Bayside is sandwiched between the Clearview and the Cross Island Expressways and is cut in half by Northern Boulevard. It has a LIRR train stop which is about a 30 minute trip. Bayside has a suburban feel with the added bonus of city buses, parks, and low property taxes. The city public schools are exceptional, and as a former NYC middle-school teacher, this is not a phrase you will ever hear me bandy about. The neighborhood elementary schools, in fact, are so high-performing that they were exempt from the Dept. of Ed’s Orwellian standardized curriculum—a very good thing (art, music and recess, anyone?)
Ok, so there could be less cars and chain restaurants, but there are still oodles of affordable houses within walking distance to the train. It’s no wonder that “Time Out New York Kids” magazine touted Bayside last month as being one of the city’s best new neighborhoods for raising a family.
We have made two trips to Bayside so far—once on our own, and the other with an agent. On the first trip, we saw a roomy Center Hall Colonial for $768K on 205th St. The house had many great features—a sunny eat-in kitchen and outside patio, a finished attic bedroom, and 2 1/2 baths, along with a finished basement. The catch, of course, was that nothing had been updated in at least 15 years and it needed more work than we could possibly afford at that price. A great opportunity—for someone, but not us. Still, the same house would have listed for around $825 in Madison, here in Brooklyn.
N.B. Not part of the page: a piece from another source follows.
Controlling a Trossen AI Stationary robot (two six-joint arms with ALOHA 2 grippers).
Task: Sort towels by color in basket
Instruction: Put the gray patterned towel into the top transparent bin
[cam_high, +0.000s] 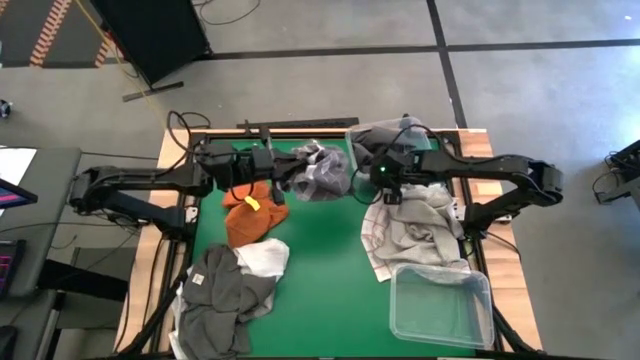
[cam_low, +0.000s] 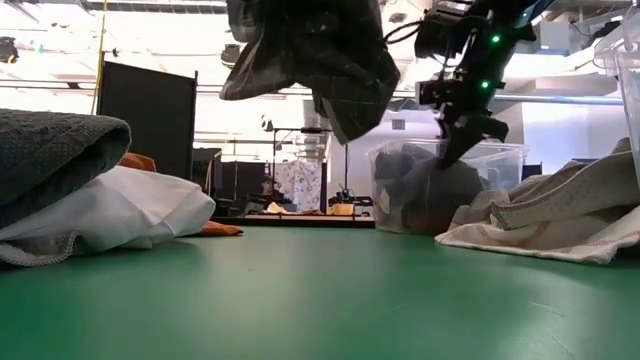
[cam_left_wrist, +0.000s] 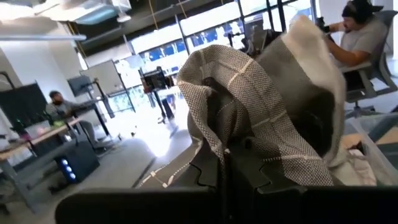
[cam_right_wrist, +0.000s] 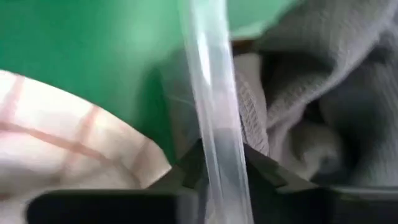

Next, we drove to 213th St to see a newly gut-renovated Tudor in Bayside Hills, a leafy, section marked by stone pillars and green malls. This diminutive Tudor for $725 (price has now been lowered to $715k since we saw it last month!) had 3 tiny bedrooms, a barely-there kitchen with breakfast bar overlooking the dining room (dining square foot?) and a postage-sized backyard. What really made it a loser, however, was the basement. You could actually see the raw seams of the main floor as you descended to the “unfinished” basement. There, in one corner, someone had laid the tile for a second bathroom and had attached the door. So, this must have been what the listing meant when they said that there were 2 full bathrooms! Apparently not, since when we asked the listing agent, he replied that this was it for the bathroom—there would be no further work done on it. And I thought that after house-hunting for 3 years that I had seen it all….
After attending the open houses, we had lunch at Pizzeria Uno’s on Bell Boulevard, one of the main shopping streets, and also where the train station is located (at 41st ave). Normally, we wouldn’t bother with a chain, but since we had the kids along, we needed something family-friendly. We decided on our next trip that we would focus on looking at houses north of Northern Boulevard, to make it easier and safer to walk to the train and to shops. We felt like we had a better sense of home prices in Bayside and we agreed that homes were definitely more affordable here than in Brooklyn.
The question remained: Would we find what we were looking for?